Your task:
For this exercise, copy the data exactly and omit any images.

Data for this task:

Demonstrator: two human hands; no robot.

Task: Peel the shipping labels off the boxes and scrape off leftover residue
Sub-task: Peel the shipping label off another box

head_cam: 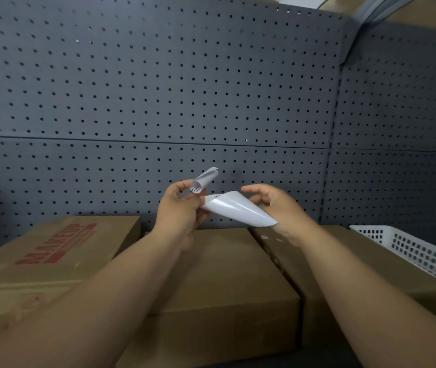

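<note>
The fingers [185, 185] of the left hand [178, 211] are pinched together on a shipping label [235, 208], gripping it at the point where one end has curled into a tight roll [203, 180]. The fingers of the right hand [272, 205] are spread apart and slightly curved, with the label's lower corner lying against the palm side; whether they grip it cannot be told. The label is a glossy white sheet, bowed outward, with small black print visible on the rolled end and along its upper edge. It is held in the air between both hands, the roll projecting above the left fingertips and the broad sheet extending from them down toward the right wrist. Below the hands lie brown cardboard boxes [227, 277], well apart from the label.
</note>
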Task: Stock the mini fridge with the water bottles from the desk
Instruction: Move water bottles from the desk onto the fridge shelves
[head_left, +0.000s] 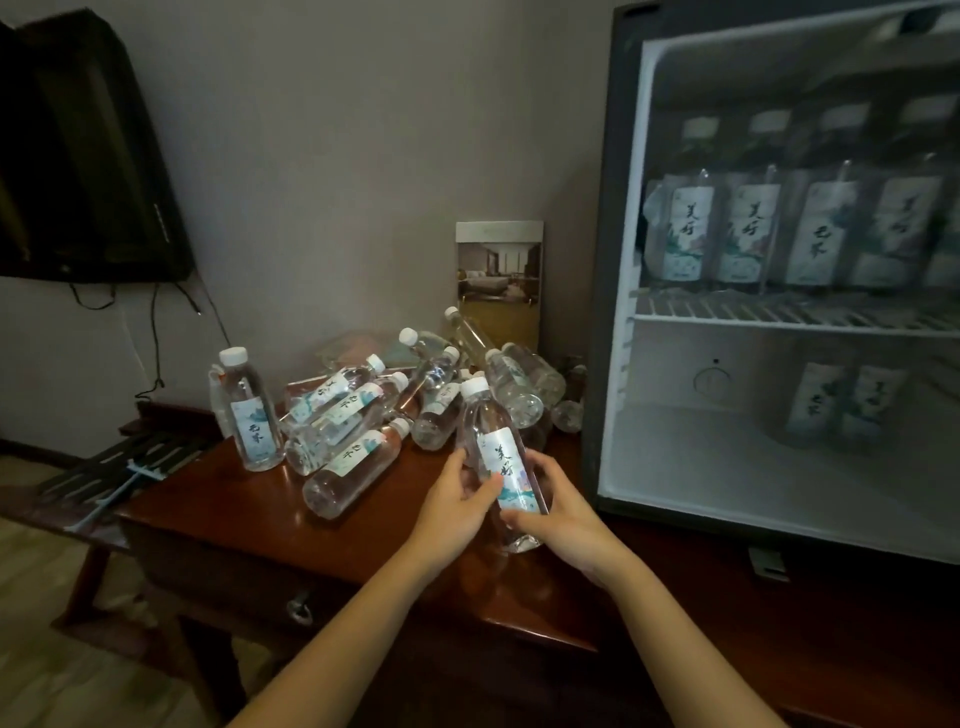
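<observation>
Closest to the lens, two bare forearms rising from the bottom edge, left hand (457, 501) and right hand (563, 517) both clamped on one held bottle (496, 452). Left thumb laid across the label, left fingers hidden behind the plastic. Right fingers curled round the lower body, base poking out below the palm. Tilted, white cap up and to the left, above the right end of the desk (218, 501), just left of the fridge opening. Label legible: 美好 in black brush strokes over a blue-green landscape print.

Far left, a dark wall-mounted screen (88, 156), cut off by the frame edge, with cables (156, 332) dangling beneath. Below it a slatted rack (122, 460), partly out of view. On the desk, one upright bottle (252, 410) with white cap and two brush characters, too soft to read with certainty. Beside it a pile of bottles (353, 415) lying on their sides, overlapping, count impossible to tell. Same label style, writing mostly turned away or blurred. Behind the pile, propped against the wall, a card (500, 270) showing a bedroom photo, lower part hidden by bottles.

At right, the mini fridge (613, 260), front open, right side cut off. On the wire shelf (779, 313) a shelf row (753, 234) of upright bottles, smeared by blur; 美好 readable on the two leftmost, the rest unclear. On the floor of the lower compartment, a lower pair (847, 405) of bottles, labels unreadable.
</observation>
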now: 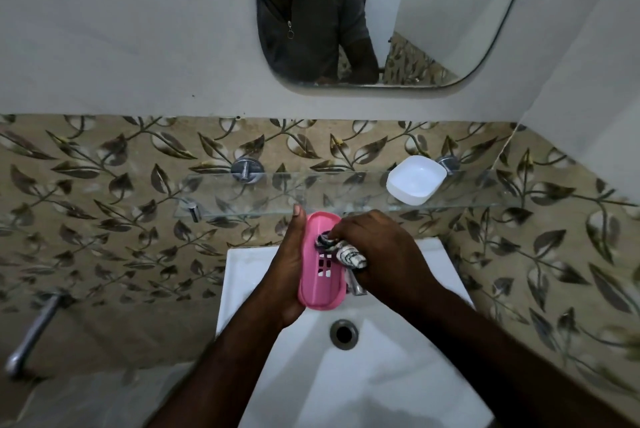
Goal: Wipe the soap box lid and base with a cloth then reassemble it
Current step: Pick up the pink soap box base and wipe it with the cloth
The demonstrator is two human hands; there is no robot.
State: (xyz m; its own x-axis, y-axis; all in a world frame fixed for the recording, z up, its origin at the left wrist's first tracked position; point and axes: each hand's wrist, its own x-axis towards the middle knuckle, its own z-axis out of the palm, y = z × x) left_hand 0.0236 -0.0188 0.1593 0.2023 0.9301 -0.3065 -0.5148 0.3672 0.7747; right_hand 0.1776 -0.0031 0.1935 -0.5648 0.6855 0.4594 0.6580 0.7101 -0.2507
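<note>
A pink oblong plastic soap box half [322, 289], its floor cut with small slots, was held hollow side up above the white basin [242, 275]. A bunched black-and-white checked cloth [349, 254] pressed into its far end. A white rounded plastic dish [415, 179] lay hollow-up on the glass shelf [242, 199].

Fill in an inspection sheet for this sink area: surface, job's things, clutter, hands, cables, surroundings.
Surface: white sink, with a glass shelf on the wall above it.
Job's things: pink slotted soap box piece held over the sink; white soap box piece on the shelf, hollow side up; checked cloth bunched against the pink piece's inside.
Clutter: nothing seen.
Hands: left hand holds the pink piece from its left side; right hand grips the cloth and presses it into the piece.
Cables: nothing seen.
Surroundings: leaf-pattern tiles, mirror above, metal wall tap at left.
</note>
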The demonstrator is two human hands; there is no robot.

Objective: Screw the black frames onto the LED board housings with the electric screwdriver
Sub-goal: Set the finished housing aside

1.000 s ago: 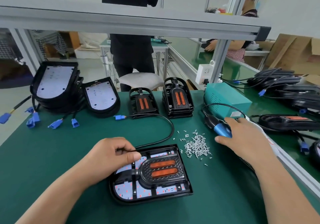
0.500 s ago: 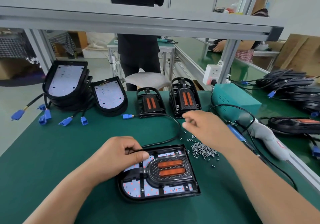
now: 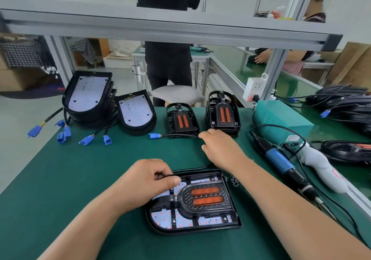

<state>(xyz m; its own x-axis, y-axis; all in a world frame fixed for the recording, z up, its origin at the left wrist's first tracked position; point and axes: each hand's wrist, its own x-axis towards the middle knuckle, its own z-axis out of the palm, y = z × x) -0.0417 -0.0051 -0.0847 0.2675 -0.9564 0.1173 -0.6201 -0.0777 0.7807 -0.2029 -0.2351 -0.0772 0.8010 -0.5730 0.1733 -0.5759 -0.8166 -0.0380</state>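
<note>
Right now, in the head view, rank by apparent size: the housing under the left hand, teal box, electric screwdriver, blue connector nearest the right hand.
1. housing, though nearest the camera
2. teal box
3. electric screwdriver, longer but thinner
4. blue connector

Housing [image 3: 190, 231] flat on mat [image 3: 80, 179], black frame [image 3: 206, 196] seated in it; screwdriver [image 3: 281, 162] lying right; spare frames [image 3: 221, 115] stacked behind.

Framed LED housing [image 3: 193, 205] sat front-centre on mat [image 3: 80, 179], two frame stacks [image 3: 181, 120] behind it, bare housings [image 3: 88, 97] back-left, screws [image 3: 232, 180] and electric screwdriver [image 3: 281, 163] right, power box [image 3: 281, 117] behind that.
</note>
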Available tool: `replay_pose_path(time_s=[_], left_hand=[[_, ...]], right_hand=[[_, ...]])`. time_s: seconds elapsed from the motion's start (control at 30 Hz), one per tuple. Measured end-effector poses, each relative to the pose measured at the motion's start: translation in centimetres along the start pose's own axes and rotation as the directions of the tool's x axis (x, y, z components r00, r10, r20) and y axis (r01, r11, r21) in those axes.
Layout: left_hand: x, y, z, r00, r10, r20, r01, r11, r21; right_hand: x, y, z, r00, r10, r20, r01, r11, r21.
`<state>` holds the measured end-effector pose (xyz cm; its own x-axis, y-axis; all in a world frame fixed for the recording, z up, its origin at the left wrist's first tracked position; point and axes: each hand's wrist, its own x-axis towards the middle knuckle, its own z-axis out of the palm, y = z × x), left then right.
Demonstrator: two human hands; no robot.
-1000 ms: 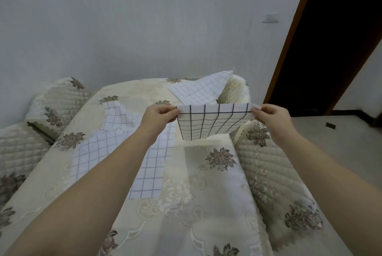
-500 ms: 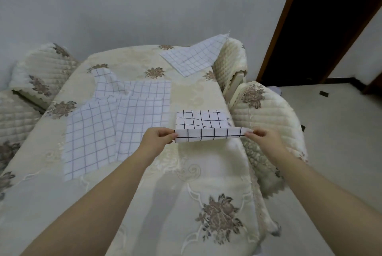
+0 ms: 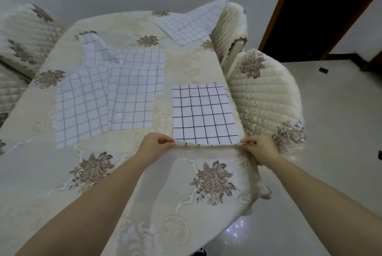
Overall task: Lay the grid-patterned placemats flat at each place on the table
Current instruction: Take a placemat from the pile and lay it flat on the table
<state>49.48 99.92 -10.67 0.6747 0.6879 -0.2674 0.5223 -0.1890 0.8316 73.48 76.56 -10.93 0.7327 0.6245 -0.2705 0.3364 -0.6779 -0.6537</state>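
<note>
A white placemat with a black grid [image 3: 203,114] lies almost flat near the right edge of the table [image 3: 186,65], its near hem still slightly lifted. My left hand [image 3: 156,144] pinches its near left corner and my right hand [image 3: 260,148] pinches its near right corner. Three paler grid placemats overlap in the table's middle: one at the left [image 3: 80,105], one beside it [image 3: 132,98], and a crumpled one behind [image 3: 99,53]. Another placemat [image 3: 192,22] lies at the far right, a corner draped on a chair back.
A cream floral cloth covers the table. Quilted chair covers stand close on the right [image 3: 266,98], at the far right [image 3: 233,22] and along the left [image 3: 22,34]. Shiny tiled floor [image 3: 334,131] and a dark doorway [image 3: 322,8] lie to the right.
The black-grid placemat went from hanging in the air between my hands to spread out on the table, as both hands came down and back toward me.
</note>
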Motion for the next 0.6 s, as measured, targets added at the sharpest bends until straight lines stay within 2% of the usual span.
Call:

Your solution:
Demonstrator: two human hands; no robot.

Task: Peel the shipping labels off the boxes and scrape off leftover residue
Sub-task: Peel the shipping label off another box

head_cam: 

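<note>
The fingers [185, 185] of the left hand [178, 211] are pinched together on a shipping label [235, 208], gripping it at the point where one end has curled into a tight roll [203, 180]. The fingers of the right hand [272, 205] are spread apart and slightly curved, with the label's lower corner lying against the palm side; whether they grip it cannot be told. The label is a glossy white sheet, bowed outward, with small black print visible on the rolled end and along its upper edge. It is held in the air between both hands, the roll projecting above the left fingertips and the broad sheet extending from them down toward the right wrist. Below the hands lie brown cardboard boxes [227, 277], well apart from the label.
</note>
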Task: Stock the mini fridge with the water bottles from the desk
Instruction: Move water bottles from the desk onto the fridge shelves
[head_left, +0.000s] 
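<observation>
Closest to the lens, two bare forearms rising from the bottom edge, left hand (457, 501) and right hand (563, 517) both clamped on one held bottle (496, 452). Left thumb laid across the label, left fingers hidden behind the plastic. Right fingers curled round the lower body, base poking out below the palm. Tilted, white cap up and to the left, above the right end of the desk (218, 501), just left of the fridge opening. Label legible: 美好 in black brush strokes over a blue-green landscape print.

Far left, a dark wall-mounted screen (88, 156), cut off by the frame edge, with cables (156, 332) dangling beneath. Below it a slatted rack (122, 460), partly out of view. On the desk, one upright bottle (252, 410) with white cap and two brush characters, too soft to read with certainty. Beside it a pile of bottles (353, 415) lying on their sides, overlapping, count impossible to tell. Same label style, writing mostly turned away or blurred. Behind the pile, propped against the wall, a card (500, 270) showing a bedroom photo, lower part hidden by bottles.

At right, the mini fridge (613, 260), front open, right side cut off. On the wire shelf (779, 313) a shelf row (753, 234) of upright bottles, smeared by blur; 美好 readable on the two leftmost, the rest unclear. On the floor of the lower compartment, a lower pair (847, 405) of bottles, labels unreadable.
</observation>
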now: 
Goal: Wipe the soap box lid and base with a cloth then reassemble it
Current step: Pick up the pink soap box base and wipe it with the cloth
The demonstrator is two human hands; there is no robot.
State: (xyz m; its own x-axis, y-axis; all in a world frame fixed for the recording, z up, its origin at the left wrist's first tracked position; point and axes: each hand's wrist, its own x-axis towards the middle knuckle, its own z-axis out of the palm, y = z × x) left_hand 0.0236 -0.0188 0.1593 0.2023 0.9301 -0.3065 -0.5148 0.3672 0.7747; right_hand 0.1776 -0.0031 0.1935 -0.5648 0.6855 0.4594 0.6580 0.7101 -0.2507
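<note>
A pink oblong plastic soap box half [322, 289], its floor cut with small slots, was held hollow side up above the white basin [242, 275]. A bunched black-and-white checked cloth [349, 254] pressed into its far end. A white rounded plastic dish [415, 179] lay hollow-up on the glass shelf [242, 199].

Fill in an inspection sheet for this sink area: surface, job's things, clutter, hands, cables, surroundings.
Surface: white sink, with a glass shelf on the wall above it.
Job's things: pink slotted soap box piece held over the sink; white soap box piece on the shelf, hollow side up; checked cloth bunched against the pink piece's inside.
Clutter: nothing seen.
Hands: left hand holds the pink piece from its left side; right hand grips the cloth and presses it into the piece.
Cables: nothing seen.
Surroundings: leaf-pattern tiles, mirror above, metal wall tap at left.
</note>
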The demonstrator is two human hands; there is no robot.

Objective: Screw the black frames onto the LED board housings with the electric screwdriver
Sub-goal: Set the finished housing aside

1.000 s ago: 
0.500 s ago: 
now: 

<state>(xyz m; its own x-axis, y-axis; all in a world frame fixed for the recording, z up, its origin at the left wrist's first tracked position; point and axes: each hand's wrist, its own x-axis towards the middle knuckle, its own z-axis out of the palm, y = z × x) -0.0417 -0.0051 -0.0847 0.2675 -0.9564 0.1173 -0.6201 -0.0777 0.7807 -0.2029 -0.2351 -0.0772 0.8010 -0.5730 0.1733 -0.5759 -0.8166 -0.0380</state>
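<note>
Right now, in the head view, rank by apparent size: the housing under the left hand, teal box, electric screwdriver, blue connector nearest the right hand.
1. housing, though nearest the camera
2. teal box
3. electric screwdriver, longer but thinner
4. blue connector

Housing [image 3: 190, 231] flat on mat [image 3: 80, 179], black frame [image 3: 206, 196] seated in it; screwdriver [image 3: 281, 162] lying right; spare frames [image 3: 221, 115] stacked behind.

Framed LED housing [image 3: 193, 205] sat front-centre on mat [image 3: 80, 179], two frame stacks [image 3: 181, 120] behind it, bare housings [image 3: 88, 97] back-left, screws [image 3: 232, 180] and electric screwdriver [image 3: 281, 163] right, power box [image 3: 281, 117] behind that.
</note>
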Available tool: `replay_pose_path(time_s=[_], left_hand=[[_, ...]], right_hand=[[_, ...]])`. time_s: seconds elapsed from the motion's start (control at 30 Hz), one per tuple. Measured end-effector poses, each relative to the pose measured at the motion's start: translation in centimetres along the start pose's own axes and rotation as the directions of the tool's x axis (x, y, z components r00, r10, r20) and y axis (r01, r11, r21) in those axes.
Layout: left_hand: x, y, z, r00, r10, r20, r01, r11, r21; right_hand: x, y, z, r00, r10, r20, r01, r11, r21.
`<state>` holds the measured end-effector pose (xyz cm; its own x-axis, y-axis; all in a world frame fixed for the recording, z up, its origin at the left wrist's first tracked position; point and axes: each hand's wrist, its own x-axis towards the middle knuckle, its own z-axis out of the palm, y = z × x), left then right.
Demonstrator: two human hands; no robot.
-1000 ms: 
-500 ms: 
+0 ms: 
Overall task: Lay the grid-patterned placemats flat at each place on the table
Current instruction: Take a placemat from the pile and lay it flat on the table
<state>49.48 99.92 -10.67 0.6747 0.6879 -0.2674 0.5223 -0.1890 0.8316 73.48 76.56 -10.93 0.7327 0.6245 -0.2705 0.3364 -0.6779 -0.6537</state>
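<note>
A white placemat with a black grid [image 3: 203,114] lies almost flat near the right edge of the table [image 3: 186,65], its near hem still slightly lifted. My left hand [image 3: 156,144] pinches its near left corner and my right hand [image 3: 260,148] pinches its near right corner. Three paler grid placemats overlap in the table's middle: one at the left [image 3: 80,105], one beside it [image 3: 132,98], and a crumpled one behind [image 3: 99,53]. Another placemat [image 3: 192,22] lies at the far right, a corner draped on a chair back.
A cream floral cloth covers the table. Quilted chair covers stand close on the right [image 3: 266,98], at the far right [image 3: 233,22] and along the left [image 3: 22,34]. Shiny tiled floor [image 3: 334,131] and a dark doorway [image 3: 322,8] lie to the right.
The black-grid placemat went from hanging in the air between my hands to spread out on the table, as both hands came down and back toward me.
</note>
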Motion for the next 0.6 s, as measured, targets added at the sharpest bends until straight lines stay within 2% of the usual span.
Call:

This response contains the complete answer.